Some studies have postulated beneficial roles for neutrophils in augmenting SCI recovery, for example, through the expression of the secretory leukocyte protease inhibitor (SLP1). ³⁷ In a model of peripheral nerve injury, neutrophil infiltration and associated cytokine/chemokine production were essential for the clearance of myelin debris. ³⁸ Stirling and colleagues otherwise reported that neutrophil depletion in a contusion injury model increased lesion sizes and impaired neurological outcomes. ³⁹ The Gr-1 antibody that was used in this study, however, not only depletes neutrophils but also inflammatory monocytes, and these results therefore need to be interpreted with some caution. It is nonetheless clear that the neutrophil response to SCI is too complex to be fully understood or appreciated when using blanket knockout or depletion approaches. Future research should therefore focus on probing the temporal and spatial dynamics of neutrophil recruitment in SCI, specifically their interactions with and modulation of other cell types to fully elucidate the complex mechanisms around the neutrophil response during wound healing processes. ⁴⁰

Subacute phase

During the subacute phase of SCI, newly proliferated and recruited microglia begin to actively phagocytose necrotic cell debris and accumulate around the lesion epicenter. ^24,28,30 The presence of microglia seems essential during the first week following SCI (but less so thereafter) as their depletion during this time with the colony stimulating factor-1 (CSF-1) inhibitor PLX5622 is associated with significantly worsened outcomes from SCI. ^28,41 Consistent with a more beneficial role, early enhancement of microglial activation can reduce secondary pathology. ⁴²

Circulating inflammatory monocytes also begin to be recruited during the subacute phase (Fig. 1).
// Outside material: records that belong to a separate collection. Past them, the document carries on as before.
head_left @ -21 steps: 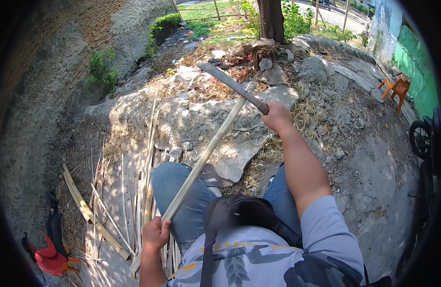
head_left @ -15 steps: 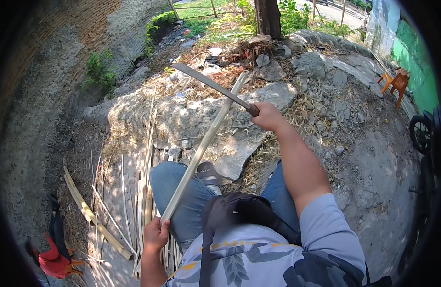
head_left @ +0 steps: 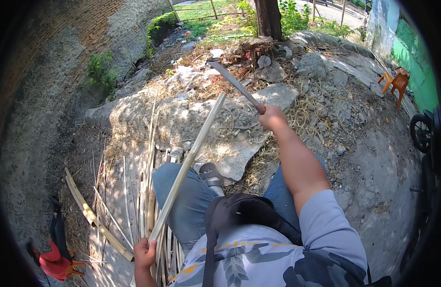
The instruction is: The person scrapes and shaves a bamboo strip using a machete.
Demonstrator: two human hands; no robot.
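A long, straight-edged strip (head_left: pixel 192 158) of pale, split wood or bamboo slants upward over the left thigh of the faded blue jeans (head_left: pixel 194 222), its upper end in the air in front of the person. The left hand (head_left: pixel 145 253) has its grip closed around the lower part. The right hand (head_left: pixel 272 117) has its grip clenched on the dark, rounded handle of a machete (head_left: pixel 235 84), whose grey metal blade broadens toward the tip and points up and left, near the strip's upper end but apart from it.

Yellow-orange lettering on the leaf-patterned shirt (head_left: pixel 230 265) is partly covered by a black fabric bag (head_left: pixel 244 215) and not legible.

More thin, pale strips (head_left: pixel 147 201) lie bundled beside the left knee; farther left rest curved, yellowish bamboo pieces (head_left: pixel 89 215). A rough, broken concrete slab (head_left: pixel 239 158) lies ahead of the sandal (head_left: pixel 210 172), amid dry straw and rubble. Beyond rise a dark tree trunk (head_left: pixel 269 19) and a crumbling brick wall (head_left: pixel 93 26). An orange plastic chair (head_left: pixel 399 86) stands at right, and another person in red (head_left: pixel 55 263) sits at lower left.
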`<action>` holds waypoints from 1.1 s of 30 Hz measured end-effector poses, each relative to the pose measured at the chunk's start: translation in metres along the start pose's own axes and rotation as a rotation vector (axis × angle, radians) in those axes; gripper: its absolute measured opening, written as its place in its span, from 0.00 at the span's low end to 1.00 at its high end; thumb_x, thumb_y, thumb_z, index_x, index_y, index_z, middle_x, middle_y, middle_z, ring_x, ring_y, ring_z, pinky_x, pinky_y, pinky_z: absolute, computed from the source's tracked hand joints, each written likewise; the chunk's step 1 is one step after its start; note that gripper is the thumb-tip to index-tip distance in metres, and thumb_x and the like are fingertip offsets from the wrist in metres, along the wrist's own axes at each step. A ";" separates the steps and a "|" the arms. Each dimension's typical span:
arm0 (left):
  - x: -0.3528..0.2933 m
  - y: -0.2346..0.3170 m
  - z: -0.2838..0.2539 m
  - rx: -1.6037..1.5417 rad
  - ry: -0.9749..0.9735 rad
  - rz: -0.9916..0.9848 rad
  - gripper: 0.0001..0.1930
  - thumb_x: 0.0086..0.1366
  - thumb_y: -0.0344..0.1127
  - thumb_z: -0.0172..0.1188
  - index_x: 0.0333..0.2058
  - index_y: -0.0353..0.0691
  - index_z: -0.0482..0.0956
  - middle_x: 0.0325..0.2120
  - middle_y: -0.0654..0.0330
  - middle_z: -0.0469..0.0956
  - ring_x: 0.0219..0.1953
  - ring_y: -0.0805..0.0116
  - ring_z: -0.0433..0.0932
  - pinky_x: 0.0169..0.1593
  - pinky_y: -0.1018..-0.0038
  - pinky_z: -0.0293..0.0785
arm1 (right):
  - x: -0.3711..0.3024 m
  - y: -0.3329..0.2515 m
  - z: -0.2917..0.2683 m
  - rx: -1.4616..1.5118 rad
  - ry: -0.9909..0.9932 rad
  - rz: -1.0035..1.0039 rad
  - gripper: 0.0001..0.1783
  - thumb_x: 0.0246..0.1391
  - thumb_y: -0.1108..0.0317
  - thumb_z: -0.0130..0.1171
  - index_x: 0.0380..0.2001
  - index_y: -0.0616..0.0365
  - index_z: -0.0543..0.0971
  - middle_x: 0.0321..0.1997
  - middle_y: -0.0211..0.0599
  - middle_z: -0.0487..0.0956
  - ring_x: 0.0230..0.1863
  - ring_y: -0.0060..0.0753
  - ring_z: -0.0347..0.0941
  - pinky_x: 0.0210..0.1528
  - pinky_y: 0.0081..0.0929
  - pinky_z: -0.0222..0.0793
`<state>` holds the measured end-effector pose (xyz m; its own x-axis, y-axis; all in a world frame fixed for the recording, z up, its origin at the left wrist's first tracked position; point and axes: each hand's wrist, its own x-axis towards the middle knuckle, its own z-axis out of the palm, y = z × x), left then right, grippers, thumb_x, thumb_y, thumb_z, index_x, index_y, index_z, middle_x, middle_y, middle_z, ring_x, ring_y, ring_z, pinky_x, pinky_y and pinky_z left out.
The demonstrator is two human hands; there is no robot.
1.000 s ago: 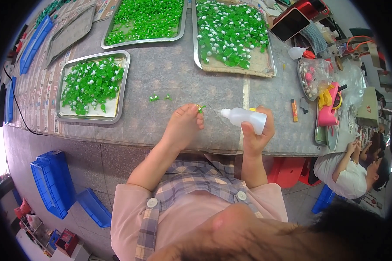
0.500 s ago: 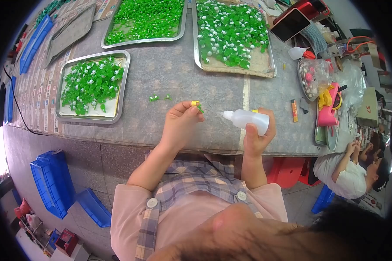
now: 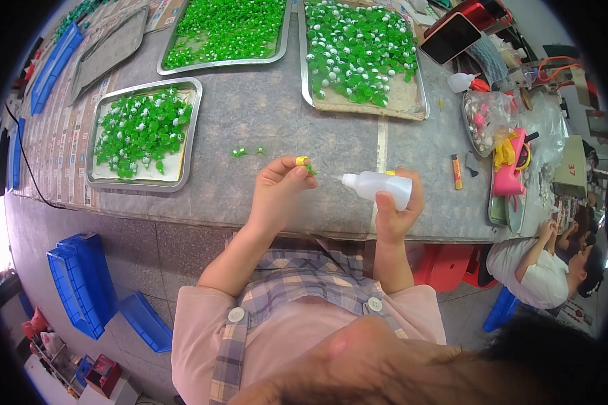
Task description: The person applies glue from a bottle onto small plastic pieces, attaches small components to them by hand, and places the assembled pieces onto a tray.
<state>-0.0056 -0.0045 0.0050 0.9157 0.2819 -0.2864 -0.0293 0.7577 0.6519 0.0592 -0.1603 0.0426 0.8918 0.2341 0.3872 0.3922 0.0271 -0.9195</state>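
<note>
Between thumb and fingertips my left hand (image 3: 282,185) pinches a small green plastic piece (image 3: 311,169); yellow tape wraps one of its fingers. My right hand (image 3: 400,208) is closed round a translucent white squeeze bottle (image 3: 384,188), tilted on its side. The bottle's thin nozzle points left at the green piece, with a small gap that I cannot measure. Two little green figures (image 3: 239,152) lie on the table just beyond my left hand. To the left is a metal tray (image 3: 194,128) heaped with green pieces that have white eye-like balls.
A metal tray of small green parts (image 3: 230,30) and another of green parts with white balls (image 3: 361,54) stand at the back. On the right lie a glue stick (image 3: 457,172), a pink tool (image 3: 511,165) and plastic bags. Blue crates (image 3: 81,283) stand on the floor.
My right hand and the squeeze bottle have shifted slightly left, bringing the nozzle nearer the green piece. My left hand has hardly moved.
</note>
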 end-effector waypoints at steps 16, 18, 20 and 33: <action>0.000 0.002 0.000 -0.321 -0.042 -0.331 0.07 0.55 0.39 0.48 0.23 0.44 0.66 0.18 0.67 0.66 0.21 0.78 0.63 0.27 0.82 0.61 | 0.034 0.035 -0.048 0.162 0.134 0.368 0.19 0.38 0.73 0.55 0.37 0.64 0.64 0.39 0.40 0.69 0.38 0.23 0.65 0.40 0.17 0.60; 0.001 0.001 0.000 -0.343 -0.051 -0.355 0.08 0.55 0.40 0.48 0.23 0.44 0.66 0.18 0.67 0.66 0.21 0.78 0.63 0.27 0.82 0.61 | 0.037 0.043 -0.055 0.137 0.112 0.415 0.20 0.39 0.74 0.55 0.38 0.65 0.63 0.41 0.41 0.68 0.39 0.23 0.65 0.41 0.18 0.59; 0.003 0.000 -0.001 -0.360 -0.060 -0.370 0.08 0.54 0.40 0.49 0.23 0.45 0.66 0.19 0.67 0.66 0.21 0.78 0.62 0.27 0.82 0.60 | 0.040 0.050 -0.058 0.099 0.134 0.387 0.21 0.39 0.74 0.54 0.40 0.65 0.62 0.40 0.40 0.68 0.40 0.24 0.64 0.43 0.20 0.58; 0.008 0.002 -0.010 -0.305 0.065 -0.251 0.07 0.54 0.37 0.50 0.24 0.40 0.66 0.18 0.66 0.64 0.20 0.79 0.64 0.23 0.86 0.65 | 0.075 0.011 -0.011 -0.627 -0.054 -0.197 0.06 0.37 0.73 0.55 0.24 0.60 0.72 0.25 0.36 0.72 0.28 0.33 0.67 0.31 0.25 0.61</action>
<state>-0.0019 0.0053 -0.0028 0.8824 0.0953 -0.4608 0.0651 0.9451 0.3203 0.1323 -0.1529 0.0626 0.7835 0.3314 0.5257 0.6189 -0.4930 -0.6115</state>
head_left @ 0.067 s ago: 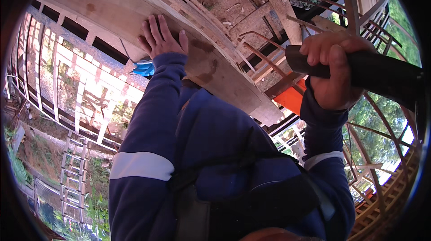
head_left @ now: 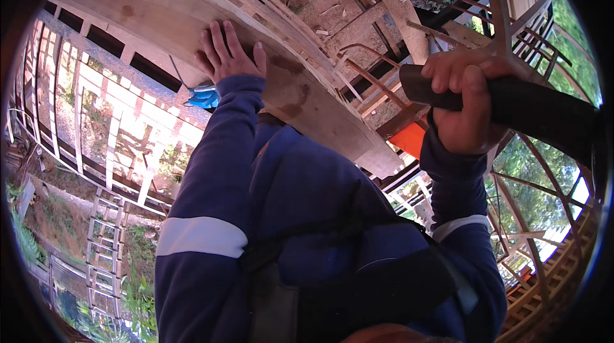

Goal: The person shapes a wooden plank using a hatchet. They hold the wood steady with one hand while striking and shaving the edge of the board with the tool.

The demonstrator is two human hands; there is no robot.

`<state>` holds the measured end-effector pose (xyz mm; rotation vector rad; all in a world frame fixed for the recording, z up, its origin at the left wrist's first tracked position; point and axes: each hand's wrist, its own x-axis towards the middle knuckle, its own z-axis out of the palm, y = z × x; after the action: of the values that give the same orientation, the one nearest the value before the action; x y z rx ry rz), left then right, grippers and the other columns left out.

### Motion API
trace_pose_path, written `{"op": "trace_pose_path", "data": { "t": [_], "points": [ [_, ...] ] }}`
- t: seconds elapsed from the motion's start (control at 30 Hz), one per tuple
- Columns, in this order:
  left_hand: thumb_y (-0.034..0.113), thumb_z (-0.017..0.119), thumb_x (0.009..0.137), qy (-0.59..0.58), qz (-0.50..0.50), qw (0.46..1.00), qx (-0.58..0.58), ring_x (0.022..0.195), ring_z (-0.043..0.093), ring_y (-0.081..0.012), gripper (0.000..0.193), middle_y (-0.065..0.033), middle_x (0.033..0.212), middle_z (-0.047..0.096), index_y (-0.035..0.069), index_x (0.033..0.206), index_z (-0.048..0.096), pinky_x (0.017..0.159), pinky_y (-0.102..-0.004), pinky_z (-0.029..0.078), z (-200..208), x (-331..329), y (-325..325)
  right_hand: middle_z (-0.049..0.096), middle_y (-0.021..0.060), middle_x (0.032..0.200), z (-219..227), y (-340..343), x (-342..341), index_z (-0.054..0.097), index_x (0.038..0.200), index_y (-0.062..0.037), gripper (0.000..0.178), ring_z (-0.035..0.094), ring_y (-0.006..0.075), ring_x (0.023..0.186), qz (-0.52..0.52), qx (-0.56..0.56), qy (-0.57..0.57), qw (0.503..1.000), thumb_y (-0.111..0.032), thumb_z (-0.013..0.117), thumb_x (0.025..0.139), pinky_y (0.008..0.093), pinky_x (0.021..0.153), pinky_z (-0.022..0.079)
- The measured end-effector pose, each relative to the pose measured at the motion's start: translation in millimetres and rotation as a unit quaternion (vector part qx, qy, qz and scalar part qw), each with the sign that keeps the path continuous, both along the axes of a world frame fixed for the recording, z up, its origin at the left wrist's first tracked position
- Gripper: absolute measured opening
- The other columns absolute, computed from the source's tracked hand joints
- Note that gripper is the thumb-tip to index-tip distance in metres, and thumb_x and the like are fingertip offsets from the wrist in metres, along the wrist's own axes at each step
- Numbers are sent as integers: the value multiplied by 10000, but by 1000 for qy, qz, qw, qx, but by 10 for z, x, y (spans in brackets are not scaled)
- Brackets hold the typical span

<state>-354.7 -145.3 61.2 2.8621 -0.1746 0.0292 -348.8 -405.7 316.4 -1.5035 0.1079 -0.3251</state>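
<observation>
My left hand (head_left: 229,55) lies flat, fingers spread, on a broad wooden plank (head_left: 147,14) with dark damp-looking stains. The plank runs slantwise from the upper left toward the middle right, just ahead of my body. Raised at the right, my right hand (head_left: 470,97) is closed around a thick black handle (head_left: 543,109). One blunt end of the handle sticks out left of the fist. Its other end reaches the dark right rim of the picture, so whatever it belongs to cannot be made out.
Beside my left wrist lies a bright blue item (head_left: 203,97). Rusty bars (head_left: 377,81) and an orange sheet (head_left: 409,140) are below my right hand. Sawdust-covered beams (head_left: 358,23) cross beyond the plank. A ladder (head_left: 105,247) shows at the lower left, past open slatted framework.
My right hand and the black handle have shifted slightly to the left. My left hand stays on the plank, almost unmoved.
</observation>
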Motion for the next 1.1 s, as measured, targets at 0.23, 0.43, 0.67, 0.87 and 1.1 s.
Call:
{"op": "trace_pose_path", "data": {
  "t": [0.23, 0.43, 0.67, 0.87, 1.1],
  "points": [
    [492, 593, 873, 5, 3, 1000, 4, 1501, 232, -412, 819, -162, 1614, 290, 91, 1542, 344, 1164, -677, 170, 22, -37, -9, 599, 136, 635, -1203, -457, -2107, 549, 877, -5, 217, 662, 224, 567, 289, -339, 633, 633, -111, 716, 786, 378, 535, 547],
    [476, 596, 867, -3, 0, 1000, 11, 1500, 237, -409, 819, -156, 1615, 287, 90, 1542, 340, 1166, -676, 171, -21, 13, -32, 605, 38, 725, -137, -215, -523, 584, 968, -6, 159, 613, 107, 614, 104, -93, 542, 829, -60, 702, 877, 285, 551, 500],
    [489, 614, 846, -24, -5, 1000, 0, 1502, 230, -404, 833, -150, 1612, 293, 88, 1529, 358, 1166, -676, 170, -47, 18, -22, 610, 50, 720, -224, 123, -598, 577, 913, -32, 69, 607, 115, 681, -86, -34, 123, 988, 11, 583, 967, 294, 614, 505],
    [495, 596, 862, 11, -3, 1000, 12, 1506, 221, -402, 821, -148, 1615, 289, 90, 1534, 354, 1174, -666, 159, 13, -10, -22, 600, 81, 641, -1173, -550, -1774, 556, 856, -11, 164, 619, 160, 542, 246, -232, 724, 602, -73, 705, 828, 318, 507, 507],
    [515, 560, 916, -18, -1, 1000, 18, 1504, 227, -388, 803, -145, 1616, 282, 92, 1552, 313, 1175, -655, 142, -25, -77, 4, 612, 49, 731, 187, -143, -407, 595, 959, -28, 80, 598, 121, 619, 82, -103, 305, 943, -29, 657, 908, 306, 574, 499]
  ]
}}
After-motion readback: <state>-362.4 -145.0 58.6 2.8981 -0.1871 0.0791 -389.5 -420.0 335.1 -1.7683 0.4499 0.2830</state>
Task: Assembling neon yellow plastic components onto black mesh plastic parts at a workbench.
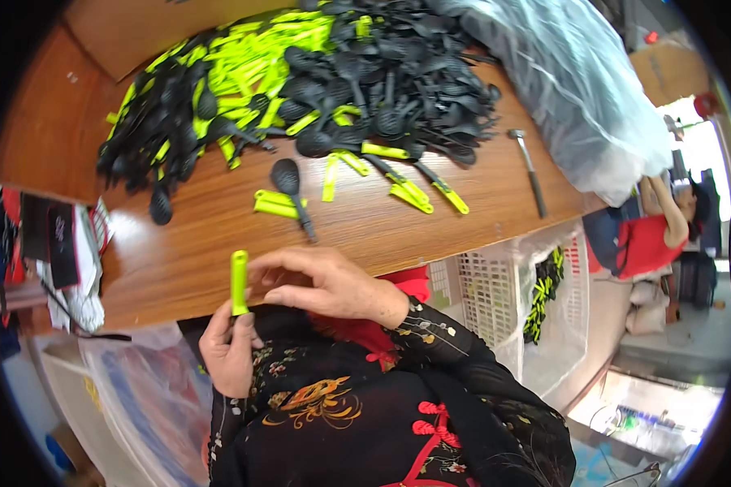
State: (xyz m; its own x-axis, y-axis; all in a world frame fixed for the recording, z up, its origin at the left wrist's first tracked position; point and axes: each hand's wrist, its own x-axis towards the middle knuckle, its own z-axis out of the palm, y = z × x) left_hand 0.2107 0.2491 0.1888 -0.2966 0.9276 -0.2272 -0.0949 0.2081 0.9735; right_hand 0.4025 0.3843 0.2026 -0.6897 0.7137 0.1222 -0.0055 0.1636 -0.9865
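Observation:
My left hand (pixel 230 349), at the table's front edge, grips a black kitchen utensil by its lower part. Its lime-green handle (pixel 239 282) points upward, and the head is hidden, so I cannot see its kind. My right hand (pixel 325 282) hovers just right of the handle, fingers stretched out and apart, with nothing visible in it. Beyond the hands lies a black slotted spoon (pixel 286 178) without a green handle, its stem across some loose green handle pieces (pixel 274 204). Farther right, two black utensils with green handles (pixel 447 193) rest on the wood.
A large heap of black utensil heads (pixel 382 81) and green handles (pixel 260 53) covers the table's back. A hammer (pixel 529 174) lies at the right, beside a big translucent plastic bag (pixel 560 97). White baskets (pixel 491 300) stand below the right edge. Another person (pixel 650 231) is at far right.

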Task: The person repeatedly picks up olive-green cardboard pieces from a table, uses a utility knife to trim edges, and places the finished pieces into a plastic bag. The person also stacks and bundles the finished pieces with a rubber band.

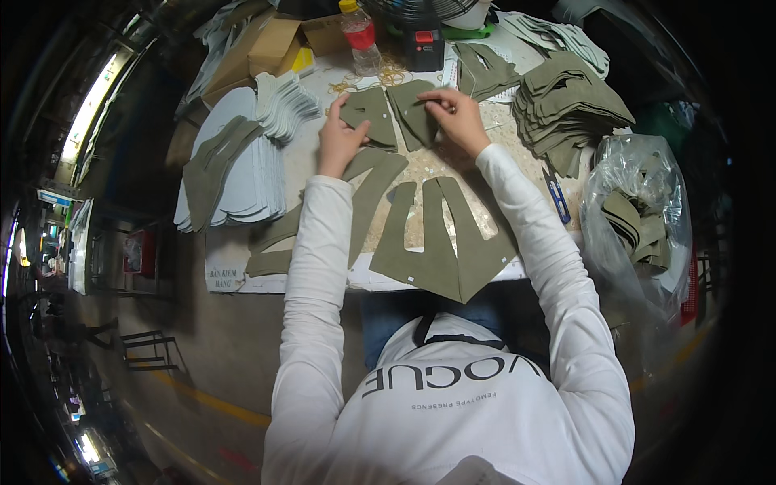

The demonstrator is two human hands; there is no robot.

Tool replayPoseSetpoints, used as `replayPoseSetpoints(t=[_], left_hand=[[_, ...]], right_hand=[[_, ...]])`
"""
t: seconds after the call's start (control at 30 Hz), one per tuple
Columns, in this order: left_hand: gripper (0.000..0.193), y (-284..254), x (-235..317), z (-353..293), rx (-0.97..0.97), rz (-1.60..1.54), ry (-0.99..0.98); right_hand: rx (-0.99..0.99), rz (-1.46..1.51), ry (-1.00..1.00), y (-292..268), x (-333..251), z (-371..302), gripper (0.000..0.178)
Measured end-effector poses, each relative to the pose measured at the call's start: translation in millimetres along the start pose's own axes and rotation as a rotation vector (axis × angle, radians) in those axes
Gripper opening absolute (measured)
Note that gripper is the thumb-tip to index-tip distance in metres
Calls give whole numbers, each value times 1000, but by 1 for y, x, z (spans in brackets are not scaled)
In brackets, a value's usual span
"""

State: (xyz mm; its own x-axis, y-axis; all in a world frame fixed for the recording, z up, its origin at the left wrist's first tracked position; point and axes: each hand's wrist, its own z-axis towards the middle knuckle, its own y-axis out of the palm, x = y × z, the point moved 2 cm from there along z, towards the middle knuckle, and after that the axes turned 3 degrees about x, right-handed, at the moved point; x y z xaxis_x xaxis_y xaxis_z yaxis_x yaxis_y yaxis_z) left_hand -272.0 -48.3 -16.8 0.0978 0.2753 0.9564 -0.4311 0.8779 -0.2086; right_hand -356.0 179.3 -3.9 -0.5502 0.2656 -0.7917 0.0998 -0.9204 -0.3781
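Two olive-green cut fabric pieces lie side by side on the far part of the table, each with a small white sticker. My left hand [341, 139] grips the outer edge of the left fabric piece [373, 113], thumb on top and fingers at its far corner. At the right fabric piece [411, 121], my right hand [454, 115] pinches the upper outer edge with bent fingers. Nearer me, a pair of pronged olive pieces [440, 250] is spread flat to the table's front edge. More olive strips [376, 182] lie partly under my left forearm.
Pale stacked panels [255, 182] stand at left, an olive piece [218, 170] across them. At right are a stack of olive pieces [562, 101], blue thread snips [558, 196] and a clear plastic bag [647, 194]. A bottle [360, 40], cardboard box [271, 44] and fan [420, 10] stand behind.
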Motion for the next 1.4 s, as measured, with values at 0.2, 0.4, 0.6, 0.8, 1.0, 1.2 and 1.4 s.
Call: replayPoseSetpoints(t=[0.2,0.4,0.6,0.8,1.0,1.2,1.4], left_hand=[[71,-31,57,-16,78,-186,101],[47,-91,120,-123,185,-232,123],[29,-117,107,-201,447,-274,61],[26,-138,90,-254,599,-371,-35],[27,-138,75,-259,475,-404,-26],[29,-136,76,-259,489,-356,29],[31,-120,93,-242,475,-366,-58]], right_hand=[[-48,465,-24,-78,-60,-12,22],[-314,518,276,-126,-115,-77,25],[-494,724,256,-80,-132,-120,36],[-470,454,271,-53,-112,-168,38],[-446,243,309,-54,-92,-202,37],[-490,329,347,-62,-90,-205,35],[-473,110,315,-73,-102,-210,35]])
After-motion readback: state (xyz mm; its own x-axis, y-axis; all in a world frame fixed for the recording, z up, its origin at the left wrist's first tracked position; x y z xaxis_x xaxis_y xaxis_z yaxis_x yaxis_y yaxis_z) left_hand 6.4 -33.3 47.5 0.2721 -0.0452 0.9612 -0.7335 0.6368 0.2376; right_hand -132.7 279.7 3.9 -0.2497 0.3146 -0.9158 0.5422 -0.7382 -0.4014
Adoptive transfer experiments showed that their recruitment picks up at around 3 dpi, and then peaks at 7 dpi. ⁴³ Monocyte turnover at the lesion site appears rather high, at least during the subacute phase, ⁴³ but infiltrating monocyte-derived macrophages remain prominently present at the site of SCI for many weeks to months post-injury. ^15,43,44 The timing of monocyte recruitment appears delayed compared with non-neurological models of tissue injury. For example, monocytes are robustly recruited to the injured heart following myocardial infarction as early as 1 dpi, and their numbers quickly resolve to baseline by ∼16 dpi. ⁴⁵ It is likely that factors specific to CNS injury may influence both the timing of monocyte recruitment and the chronic, non-resolving nature of this response.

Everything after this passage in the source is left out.